D’où venaient les agresseurs de la nuit de la Saint-Sylvestre, à Cologne ? Ulrich Bremer, le procureur général de la ville, est formel : « L’écrasante majorité » des agresseurs qui ont été arrêtés sont arrivés en Allemagne « au cours de l’année 2015 », a-t-il indiqué au Monde, mercredi 17 février.
Citant les chiffres les plus récents, le procureur fait état de 1 088 plaintes enregistrées jusqu’ici par la police, dont 470 agressions sexuelles et 618 plaintes pour vols, coups et blessures. En tout, 73 personnes ont été mises en examen. Parmi elles, le parquet a pu identifier 30 Marocains, 27 Algériens, 3 Tunisiens, 1 Libyen, 1 Iranien, 4 Irakiens, 1 Monténégrin, 3 Syriens et 3 Allemands. « Les prévenus étrangers ont, dans leur très, très grande majorité, rejoint l’Allemagne au cours de l’année 2015. Soit ils sont arrivés illégalement dans le pays, soit ils sont demandeurs d’asile. Il n’est pas juste de dire qu’il s’agit de personnes installées depuis longtemps en Allemagne », souligne le procureur.
« Réfugiés économiques »
M. Bremer fait état d’un nombre important d’appels, reçus ces derniers jours, de journalistes de la presse non allemande troublés par un article du journal britannique The Independent, daté du 15 février, selon lequel « seuls 3 réfugiés » figuraient parmi les suspects des agressions de la nuit du Nouvel An à Cologne.
« Le journal a sans doute uniquement considéré comme “réfugiés” les personnes originaires de pays en guerre, comme l’Irak et la Syrie, explique le procureur. Mais il est difficile de faire la différence. Les personnes venues du Maroc ou d’Algérie sont aussi dans une certaine mesure des réfugiés, des réfugiés économiques. »

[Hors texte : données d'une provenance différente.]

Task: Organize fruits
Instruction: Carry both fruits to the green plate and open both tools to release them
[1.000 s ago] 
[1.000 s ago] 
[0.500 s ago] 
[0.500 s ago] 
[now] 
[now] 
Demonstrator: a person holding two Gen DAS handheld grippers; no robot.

Par ailleurs, les personnes interpellées ayant le droit de garder le silence, « il peut être très difficile de déterminer les origines exactes, de savoir où les personnes ont vécu et par où elles sont passées », ajoute M. Bremer. En Allemagne, aucune polémique sur le statut exact des auteurs des agressions n’a émergé dans la presse.
A Cologne, 130 fonctionnaires sont actuellement affectés à l’enquête sur les agressions du Nouvel An, ainsi que 4 procureurs généraux. Sur les 73 mis en examen, 12 sont soupçonnés d’agression sexuelle, 15 sont en détention provisoire, dont un seul pour le motif d’agression sexuelle. « Cela peut paraître peu, mais il faut comprendre qu’il est plus facile de rassembler des preuves pour un vol que pour une agression sexuelle », explique le procureur. Des contrôles de police ont permis de récupérer les objets volés, essentiellement des téléphones portables, dont certains avaient déjà été revendus. « Il est beaucoup plus compliqué d’identifier les auteurs d’agression sexuelle. Les femmes ont témoigné avoir été agressées par des groupes d’hommes. Etant donné le faible éclairage des lieux du drame ce soir-là, les victimes ont du mal à reconnaître leurs agresseurs. »
« Une grande fête »
Jamais la ville de Cologne n’avait connu une telle vague d’agressions en si peu de temps, « et je pense qu’on peut dire également que cela ne s’était jamais produit non plus en Allemagne », précise M. Bremer. Selon une enquête du Süddeutsche Zeitung, qui s’appuie sur un rapport interne de la police criminelle, des agressions du même type ont été observées la nuit du Nouvel An dans douze régions allemandes, la plupart en Rhénanie-du-Nord-Westphalie, mais également à Hambourg et, avec quelques cas seulement, dans dix autres régions. Interrogé par le journal Die Welt, le président de la police de Cologne a assuré qu’aucun signe ne permettait de penser qu’une forme de criminalité organisée ait été à l’œuvre ce soir-là. Les hommes présents sur la place se seraient rassemblés par le biais des réseaux sociaux : « Quelques-uns ont lancé : “Nous allons à Cologne, il paraît qu’il y a une grande fête là-bas” », explique-t-il.
La police locale dispose pour son enquête de 300 récits de témoins et d’un stock de 868 heures de vidéos. La plus grande partie de ce matériel n’a donc pas été analysée. « L’enquête va encore prendre des mois », conclut le procureur de Cologne. Trop tôt, donc, pour tirer des conclusions définitives sur les véritables auteurs des agressions de la nuit de la Saint-Sylvestre à Cologne.